Yes Stars Base
- Yes Stars Base intertitle
- Country: Israel

Programming
- Picture format: 576i (SDTV 16:9, 4:3) 1080i (HDTV)

Ownership
- Owner: Yes (Israel's satellite television provider)

History
- Launched: December 14, 2008
- Former names: Yes Stars 3 (2007-2008)

= Yes Base =

Yes Stars Base (styled as Yes Stars Base) is an Israeli television channel carried by the Israeli satellite television provider - Yes, which broadcasts American and British TV shows joint with Hot's channel HOT3 before it was moved to Hot Family. The channel aired on December 14, 2008, on channel 15 - as part of the latest television shows' channels re-brand by Yes. The channel replaced the former Yes Stars 3. Shows like The Life and Times of Vivienne Vyle and Kyle XY are broadcast on this channel.

In December 2009, Yes Base moved to channel 16 toward the re-brand of Yes Stars 2010 channels.

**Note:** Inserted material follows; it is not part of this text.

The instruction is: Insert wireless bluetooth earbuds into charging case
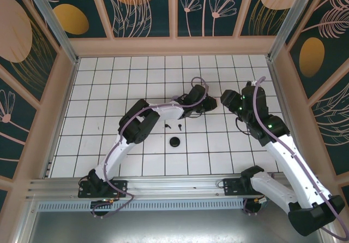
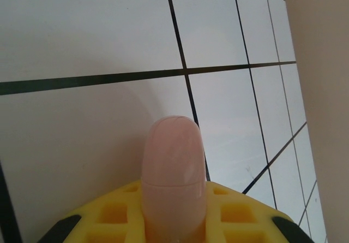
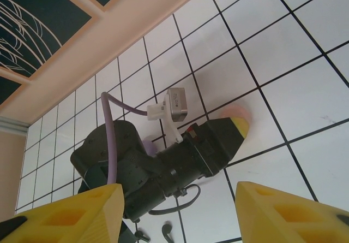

On November 4, 2015, yes Base ceased operations.

==Picture Formats==
Yes Stars Base airs shows in four formats:
- Normal (4:3)
- Letterboxed (4:3)
- Pan & Scan (4:3)
- Widescreen (16:9)

In order to watch widescreen (16:9) shows on a 4:3 TV, there are three options for viewing the picture:
- 4:3 Letterbox (Widescreen with black bars - Original Aspect Ratio)
- 16:9 (Anamorphic Widescreen)
- 4:3 (Pan & scan)

Choosing the format of the picture is in the digital set-top box setup. The setup does not affect shows not broadcast in Widescreen.

==History of the channel==

The logo of yes stars 3 from March 4, 2007 and until March 13, 2008.

On March 4, 2007, yes replaced the channel Channel 3 of yes - which was actually Channel 3 and has been cancelled on March 3 - with yes stars 3, as part of the re-brand of the foreign TV shows channels and expanding yes stars to 3 channels - yes stars 1, yes stars 2 and yes stars 3.

The logo of yes stars 3 from March 14, 2008 and until December 13, 2008.

On March 14, 2008, as part of a new re-brand of the television shows channels on yes, yes stars 3 obtained a new logo.